Walsh powiedział w czwartek mieszkańcy mogą zadzwonić pod numer 911, aby zgłosić strony. Flynn wezwał wyborców do zgłaszania powtarzających się przestępców do Departamentu Usług Inspekcyjnych, aby urzędnicy mogli to zbadać i potencjalnie umieścić na liście „problematycznych nieruchomości” miasta.
„Jeśli nie dostaniemy się tam natychmiast, będziemy śledzić się z lokatorami w mieszkaniu, z właścicielem mieszkania, i z całym sąsiedztwem,” Walsh said.
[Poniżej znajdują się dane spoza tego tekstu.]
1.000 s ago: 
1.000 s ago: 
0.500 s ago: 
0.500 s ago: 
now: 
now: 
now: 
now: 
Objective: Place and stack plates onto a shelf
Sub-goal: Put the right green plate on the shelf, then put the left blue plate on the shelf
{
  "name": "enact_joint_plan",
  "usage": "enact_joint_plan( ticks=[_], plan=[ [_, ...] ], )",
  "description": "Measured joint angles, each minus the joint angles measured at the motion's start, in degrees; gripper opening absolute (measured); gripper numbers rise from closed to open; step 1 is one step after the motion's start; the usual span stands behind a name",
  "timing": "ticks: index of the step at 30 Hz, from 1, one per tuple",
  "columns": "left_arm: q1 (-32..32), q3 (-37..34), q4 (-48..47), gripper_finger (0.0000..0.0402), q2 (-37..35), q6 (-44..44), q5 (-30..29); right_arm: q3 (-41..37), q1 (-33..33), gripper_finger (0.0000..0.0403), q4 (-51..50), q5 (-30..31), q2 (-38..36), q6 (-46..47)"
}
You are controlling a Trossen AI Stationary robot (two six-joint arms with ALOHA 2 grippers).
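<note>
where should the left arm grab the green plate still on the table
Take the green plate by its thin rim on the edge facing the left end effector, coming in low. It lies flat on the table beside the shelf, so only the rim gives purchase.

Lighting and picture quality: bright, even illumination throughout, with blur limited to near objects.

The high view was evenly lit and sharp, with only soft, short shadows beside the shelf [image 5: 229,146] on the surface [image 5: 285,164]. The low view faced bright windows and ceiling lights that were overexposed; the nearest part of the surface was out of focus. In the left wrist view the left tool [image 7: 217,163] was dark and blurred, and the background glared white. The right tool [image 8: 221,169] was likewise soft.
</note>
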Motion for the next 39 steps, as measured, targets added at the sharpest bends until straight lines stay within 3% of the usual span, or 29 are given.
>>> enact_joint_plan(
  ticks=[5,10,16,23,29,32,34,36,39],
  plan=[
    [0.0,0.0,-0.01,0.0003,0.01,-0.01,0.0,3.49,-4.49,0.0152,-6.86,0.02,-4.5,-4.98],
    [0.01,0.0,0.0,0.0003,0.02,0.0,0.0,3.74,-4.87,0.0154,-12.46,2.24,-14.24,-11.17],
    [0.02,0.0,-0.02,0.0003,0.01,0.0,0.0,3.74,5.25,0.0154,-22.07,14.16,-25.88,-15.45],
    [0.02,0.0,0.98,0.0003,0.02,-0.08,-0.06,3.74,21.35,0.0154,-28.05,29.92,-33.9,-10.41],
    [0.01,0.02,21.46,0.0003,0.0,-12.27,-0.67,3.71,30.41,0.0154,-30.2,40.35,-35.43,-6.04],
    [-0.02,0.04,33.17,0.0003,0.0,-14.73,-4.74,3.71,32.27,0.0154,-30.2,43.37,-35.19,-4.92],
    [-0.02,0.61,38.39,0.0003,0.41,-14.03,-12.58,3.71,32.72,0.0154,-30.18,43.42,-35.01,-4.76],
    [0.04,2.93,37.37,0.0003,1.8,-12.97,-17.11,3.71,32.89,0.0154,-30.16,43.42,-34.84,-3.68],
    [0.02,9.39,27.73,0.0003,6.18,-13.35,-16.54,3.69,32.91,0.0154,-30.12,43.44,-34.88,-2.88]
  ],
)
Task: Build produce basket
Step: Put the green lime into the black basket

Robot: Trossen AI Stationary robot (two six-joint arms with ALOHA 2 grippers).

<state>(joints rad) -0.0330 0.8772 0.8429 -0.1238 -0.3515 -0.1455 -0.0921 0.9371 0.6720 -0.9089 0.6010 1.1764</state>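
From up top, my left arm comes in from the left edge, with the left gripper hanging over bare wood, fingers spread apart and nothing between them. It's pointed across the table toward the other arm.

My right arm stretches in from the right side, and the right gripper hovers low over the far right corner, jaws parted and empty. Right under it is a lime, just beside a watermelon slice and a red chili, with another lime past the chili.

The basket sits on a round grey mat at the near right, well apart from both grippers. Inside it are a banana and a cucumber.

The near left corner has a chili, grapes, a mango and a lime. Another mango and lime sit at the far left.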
With details of what exactly the city’s new fines and enforcement system could look like still being hammered out, Walsh didn’t offer specifics on the approach. Ale burmistrz powiedział, że grzywny mogą być potencjalnie wydane zarówno najemcom, jak i właścicielowi danej nieruchomości, i mogą być wydane w uzupełnieniu do istniejących grzywien.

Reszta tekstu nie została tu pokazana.